## WHAT THE TASK ASKS
Everything in the listing below needs to be retyped exactly.

## INPUT DATA
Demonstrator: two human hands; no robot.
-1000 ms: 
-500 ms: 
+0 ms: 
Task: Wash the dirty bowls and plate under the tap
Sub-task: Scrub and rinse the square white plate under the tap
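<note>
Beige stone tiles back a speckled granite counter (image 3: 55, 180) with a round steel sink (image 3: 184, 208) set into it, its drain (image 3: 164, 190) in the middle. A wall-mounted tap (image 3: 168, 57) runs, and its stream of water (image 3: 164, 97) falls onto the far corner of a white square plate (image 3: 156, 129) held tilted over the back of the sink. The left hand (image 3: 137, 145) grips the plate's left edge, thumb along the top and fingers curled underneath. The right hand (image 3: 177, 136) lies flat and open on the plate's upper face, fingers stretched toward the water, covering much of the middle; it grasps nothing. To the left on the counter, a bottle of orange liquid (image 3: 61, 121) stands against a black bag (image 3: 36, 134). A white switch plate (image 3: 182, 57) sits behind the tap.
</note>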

## RESULT FOR THIS TASK
Demonstrator: two human hands; no robot.
-1000 ms: 
-500 ms: 
+0 ms: 
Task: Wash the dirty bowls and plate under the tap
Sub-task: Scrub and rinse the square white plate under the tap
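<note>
Beige stone tiles back a speckled granite counter (image 3: 55, 180) with a round steel sink (image 3: 184, 208) set into it, its drain (image 3: 164, 190) in the middle. A wall-mounted tap (image 3: 168, 57) runs, and its stream of water (image 3: 164, 97) falls onto the far corner of a white square plate (image 3: 156, 129) held tilted over the back of the sink. The left hand (image 3: 137, 145) grips the plate's left edge, thumb along the top and fingers curled underneath. The right hand (image 3: 177, 136) lies flat and open on the plate's upper face, fingers stretched toward the water, covering much of the middle; it grasps nothing. To the left on the counter, a bottle of orange liquid (image 3: 61, 121) stands against a black bag (image 3: 36, 134). A white switch plate (image 3: 182, 57) sits behind the tap.
</note>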

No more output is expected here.